Question: Find the period and amplitude of the following functions. \(\begin{aligned} & a)y=\sin 7x \\\...

Question

Find the period and amplitude of the following functions.
$\begin{aligned} & a)y=\sin 7x \\\ & b)y=-\sin \left( \dfrac{1}{3}x \right) \\\ & c)y=4\sin \left( -2x \right) \\\ \end{aligned}$

Answer 1

Solution

Now for a trigonometric function in the form of $a\sin \left( bx+c \right)$ . Amplitude is given by |a|. Time period is given by formula $\dfrac{2\pi }{|b|}$ . Hence we will use this to find amplitude and period of the given functions.

Complete step-by-step solution:
Now let us first understand the Amplitude and time period.
The amplitude of the function is nothing but the distance between the center line and the top of the function or centerline and the bottom of the function. Hence amplitude is the height of function from the center.
For the function sin x. we have amplitude is 1.

Now let us understand what time period is.
The time period is the distance between two peaks. This is nothing but the period after which a function repeats itself. A function is periodic if it repeats the same value after a period.
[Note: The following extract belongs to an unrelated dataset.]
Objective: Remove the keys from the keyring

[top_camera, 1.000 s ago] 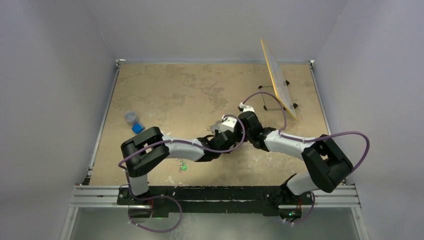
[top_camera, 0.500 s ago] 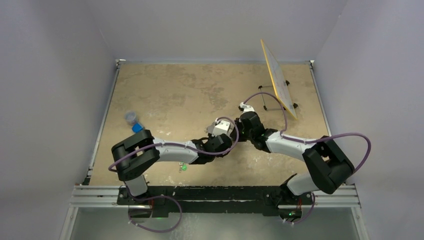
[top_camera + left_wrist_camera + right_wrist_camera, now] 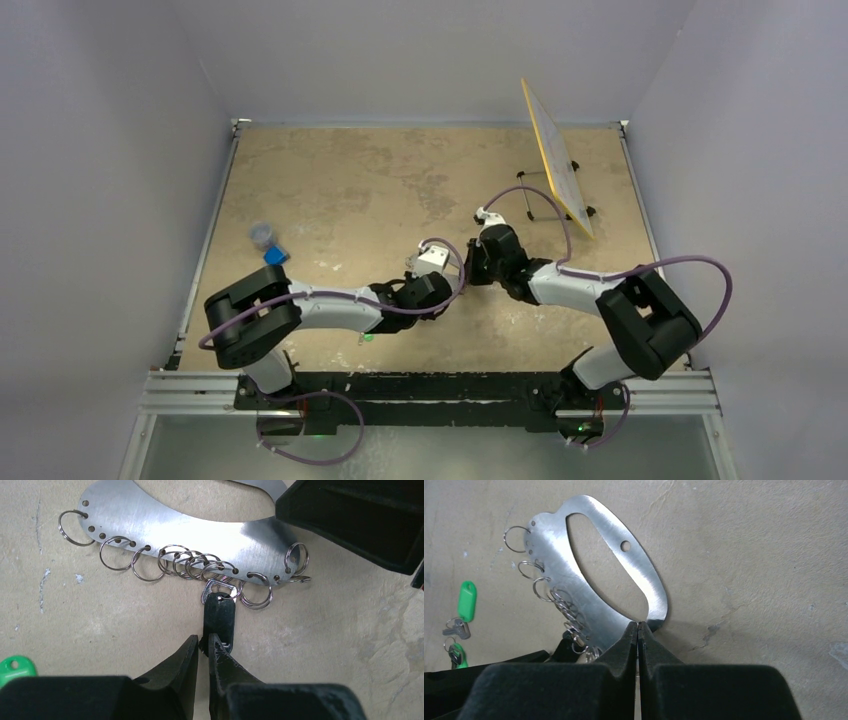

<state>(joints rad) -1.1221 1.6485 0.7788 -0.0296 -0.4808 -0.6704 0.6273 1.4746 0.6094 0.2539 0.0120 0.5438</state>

A function f (x) is called periodic with period T if $f(x + T) = f(x).$
Now consider sin x. for this function we have period $2\pi$ as it repeats the same values after $2\pi$

Now if we have function of the form $a\sin \left( bx+c \right)$ then the period of the function is given by $\dfrac{2\pi }{|b|}$ and amplitude of the function is given by |a|
Now let us consider the first option
The given function is $\sin7x$ .
By comparing the given function with $a\sin \left( bx+c \right)$ we get $a = 1, b = 7$ and $c = 0.$
Hence the amplitude is $|a| = |1| = 1.$
And time period is $\dfrac{2\pi }{|b|}=\dfrac{2\pi }{7}$ .
Now consider the second option
The given function is $-\sin \left( -\dfrac{1}{3} \right)$ .
By comparing the given function with $a\sin \left( bx+c \right)$ we get a = $-1$ , b = $-\dfrac{1}{3}$ and $c = 0.$
Hence the amplitude is $|a| = |–1| = 1.$
And time period is $\dfrac{2\pi }{\left| \dfrac{-1}{3} \right|}=6\pi$ .
Now consider the last option
The given function is $4 \sin(–2x).$
By comparing the given function with $a\sin \left( bx+c \right)$ we get $a = 4, b = -2$ and $c = 0.$
Hence the amplitude is $|a| = |4| = 4.$
And time period is $\dfrac{2\pi }{|b|}=\dfrac{2\pi }{2}=\pi$ .

Note: Now note that when we have function of the form sin(ax), then the time period decreases if $a > 1$ and increases if $a < 1$ . Note that we can also find phase shift for the function $a\sin \left( bx+c \right)$ . and the phase shift is given by $\dfrac{c}{b}$ . Phase shift shows how much the function is shifted horizontally.